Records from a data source
=== Section Start ===

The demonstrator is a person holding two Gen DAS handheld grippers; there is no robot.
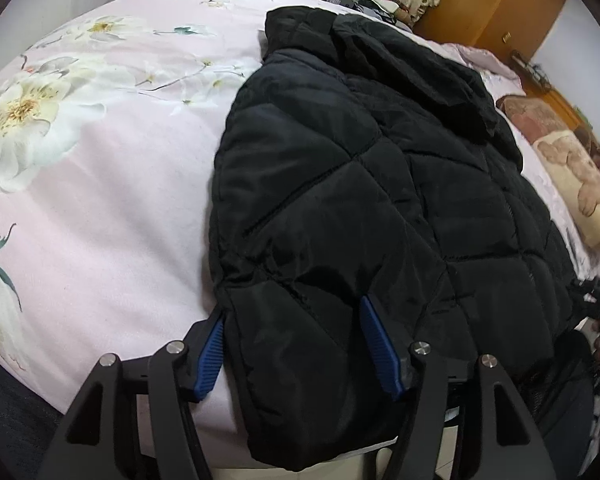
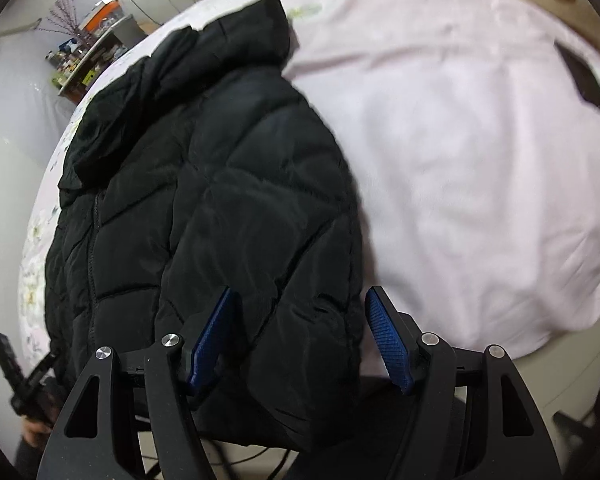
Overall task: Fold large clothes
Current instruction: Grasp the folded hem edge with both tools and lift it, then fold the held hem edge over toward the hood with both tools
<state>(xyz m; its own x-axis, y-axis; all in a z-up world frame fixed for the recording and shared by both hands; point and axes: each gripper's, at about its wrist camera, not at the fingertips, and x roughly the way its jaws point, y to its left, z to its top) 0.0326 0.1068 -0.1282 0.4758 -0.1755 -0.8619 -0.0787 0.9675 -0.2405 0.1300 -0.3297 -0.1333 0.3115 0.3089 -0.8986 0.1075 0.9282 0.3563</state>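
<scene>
A black quilted hooded jacket (image 1: 360, 184) lies flat on a pink floral bedsheet (image 1: 100, 184), hood toward the far side and hem at the near bed edge. My left gripper (image 1: 292, 308) stands open astride the hem's left corner. One blue pad (image 1: 212, 352) sits at the jacket's outer edge and the other rests on the fabric. In the right wrist view the jacket (image 2: 204, 184) fills the left half. My right gripper (image 2: 300, 292) is open over the hem's right corner, with its right pad (image 2: 388, 340) just off the jacket's edge, above the sheet (image 2: 460, 160).
A teddy-bear print pillow (image 1: 580, 184) lies at the far right of the bed and a wooden wardrobe (image 1: 500, 4) stands behind it. A flat dark object (image 2: 588, 80) rests on the sheet. Cluttered shelves (image 2: 84, 60) stand beyond the bed. The bed's edge runs just below both grippers.
</scene>
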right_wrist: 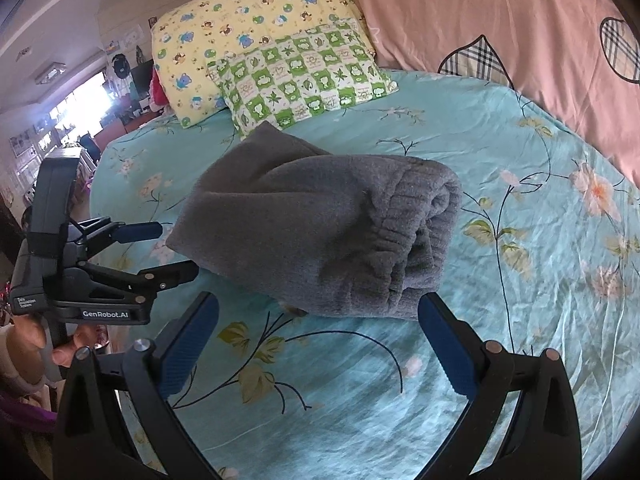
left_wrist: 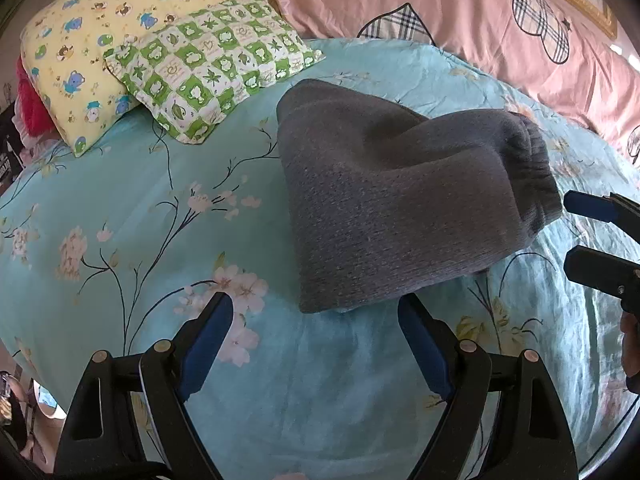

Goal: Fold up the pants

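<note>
Both tongs (left_wrist: 316,312) (right_wrist: 320,312) wide open, empty, near folded pants (left_wrist: 400,200) edges, bedsheet (left_wrist: 120,200) around.

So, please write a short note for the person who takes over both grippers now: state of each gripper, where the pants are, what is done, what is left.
Left gripper: open, holds nothing, just in front of the near edge of the pants.
Right gripper: open, holds nothing, close to the waistband end.
Grey pants: a folded bundle on the turquoise floral sheet, elastic waistband on the right side, in front of the green checked pillow.
Done: the pants look folded into a compact stack.
Left: probably only flattening the puffy top, or nothing.
</note>
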The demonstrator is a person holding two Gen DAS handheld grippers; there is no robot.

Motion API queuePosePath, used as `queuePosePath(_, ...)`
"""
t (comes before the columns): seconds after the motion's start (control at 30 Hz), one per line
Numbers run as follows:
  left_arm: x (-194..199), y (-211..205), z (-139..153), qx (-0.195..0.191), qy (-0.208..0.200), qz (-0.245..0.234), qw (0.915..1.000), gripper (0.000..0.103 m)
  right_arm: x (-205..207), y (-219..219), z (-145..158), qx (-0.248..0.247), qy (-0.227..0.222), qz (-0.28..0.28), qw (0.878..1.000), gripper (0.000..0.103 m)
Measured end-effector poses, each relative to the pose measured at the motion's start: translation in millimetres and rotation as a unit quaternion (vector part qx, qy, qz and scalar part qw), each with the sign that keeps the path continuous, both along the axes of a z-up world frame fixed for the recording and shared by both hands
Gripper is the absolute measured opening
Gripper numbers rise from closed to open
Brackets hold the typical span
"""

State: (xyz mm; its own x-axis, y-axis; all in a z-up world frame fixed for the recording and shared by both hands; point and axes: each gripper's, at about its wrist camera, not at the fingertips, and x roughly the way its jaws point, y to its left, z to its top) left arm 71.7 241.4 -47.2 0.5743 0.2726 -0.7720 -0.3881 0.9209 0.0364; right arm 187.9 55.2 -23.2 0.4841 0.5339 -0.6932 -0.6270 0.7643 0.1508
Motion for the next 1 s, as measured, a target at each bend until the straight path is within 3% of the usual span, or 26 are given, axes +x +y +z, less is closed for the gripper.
queuePosePath(1.0,-3.5,-5.5,5.2,0.013,-0.008,-0.001,0.9999,0.085,-1.6,6.0,-1.7,0.015,-0.003,0.003,1.000,0.100)
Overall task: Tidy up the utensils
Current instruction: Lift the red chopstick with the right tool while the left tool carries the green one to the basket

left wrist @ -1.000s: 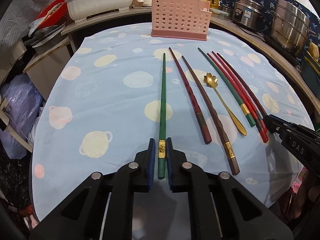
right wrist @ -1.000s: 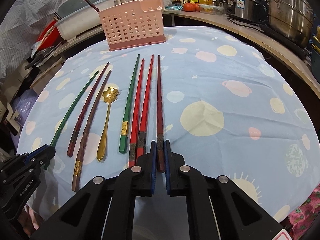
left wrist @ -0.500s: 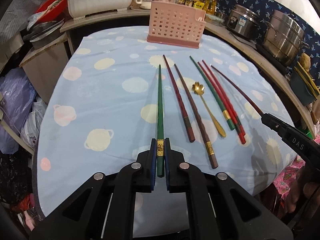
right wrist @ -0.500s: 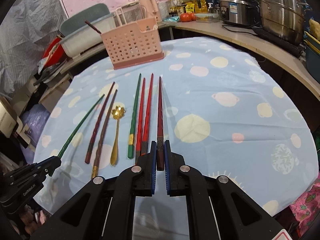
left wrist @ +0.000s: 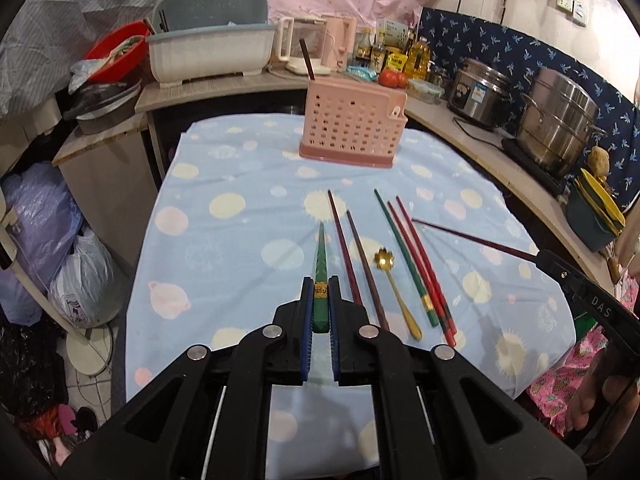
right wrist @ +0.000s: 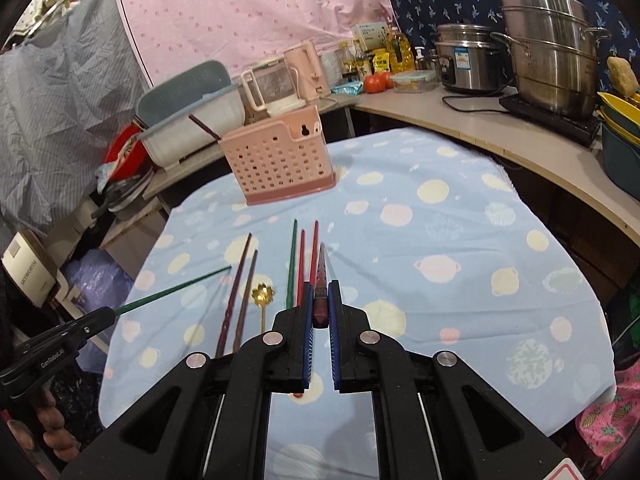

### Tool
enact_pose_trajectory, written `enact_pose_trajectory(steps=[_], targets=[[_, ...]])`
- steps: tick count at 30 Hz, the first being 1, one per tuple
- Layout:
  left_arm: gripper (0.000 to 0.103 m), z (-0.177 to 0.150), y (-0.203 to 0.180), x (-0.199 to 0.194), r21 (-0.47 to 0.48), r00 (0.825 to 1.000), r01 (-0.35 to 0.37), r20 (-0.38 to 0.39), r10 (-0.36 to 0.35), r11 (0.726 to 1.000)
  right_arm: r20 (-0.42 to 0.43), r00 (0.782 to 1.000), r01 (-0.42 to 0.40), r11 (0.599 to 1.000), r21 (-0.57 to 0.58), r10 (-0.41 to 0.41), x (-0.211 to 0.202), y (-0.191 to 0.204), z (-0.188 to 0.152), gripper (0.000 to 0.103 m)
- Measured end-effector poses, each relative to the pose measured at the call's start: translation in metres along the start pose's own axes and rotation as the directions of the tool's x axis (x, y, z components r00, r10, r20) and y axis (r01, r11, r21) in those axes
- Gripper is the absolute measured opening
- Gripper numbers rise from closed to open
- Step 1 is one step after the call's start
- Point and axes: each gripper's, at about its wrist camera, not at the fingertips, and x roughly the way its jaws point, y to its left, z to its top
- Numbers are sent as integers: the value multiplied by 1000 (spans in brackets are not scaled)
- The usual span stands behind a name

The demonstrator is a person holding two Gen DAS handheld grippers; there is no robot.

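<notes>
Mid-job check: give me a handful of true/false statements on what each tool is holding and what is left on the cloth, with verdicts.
1. The left tool is shut on the green chopstick. True.
2. The right tool is open with nothing in it. False: it is shut on the dark red chopstick.
3. The gold spoon lies on the blue cloth. True.
4. The pink basket has tipped onto its side. False: it stands upright at the far end of the cloth.
5. Both held chopsticks are lifted off the cloth. True: each one's tip casts a separate shadow below it.
6. No chopsticks lie on the cloth. False: five lie around the spoon.
</notes>
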Motion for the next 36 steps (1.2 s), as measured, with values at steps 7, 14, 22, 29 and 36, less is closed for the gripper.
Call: enact_pose_trajectory(steps=[7, 14, 22, 29, 36], targets=[[7, 38, 1, -12, -7, 996, -6, 89, 6, 1000, 56, 998, -26, 999, 20, 25, -6, -5, 26, 7], [7, 87, -1, -12, -3, 987, -6, 162, 6, 1000, 123, 992, -37, 999, 23, 34, -6, -9, 64, 7], [7, 148, -11, -19, 18, 966, 14, 256, -18, 1000, 173, 984, -56, 998, 7, 54, 0, -7, 116, 7], [7, 213, -24, -19, 34, 939, 32, 342, -42, 999, 256, 964, -63, 998, -24, 67, 9, 12, 178, 7], [7, 281, -39, -10, 52, 906, 72, 414, -87, 996, 330, 938, -114, 993, -2, 109, 36, 30, 243, 7]])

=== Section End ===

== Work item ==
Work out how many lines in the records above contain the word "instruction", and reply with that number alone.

== Reply ==
2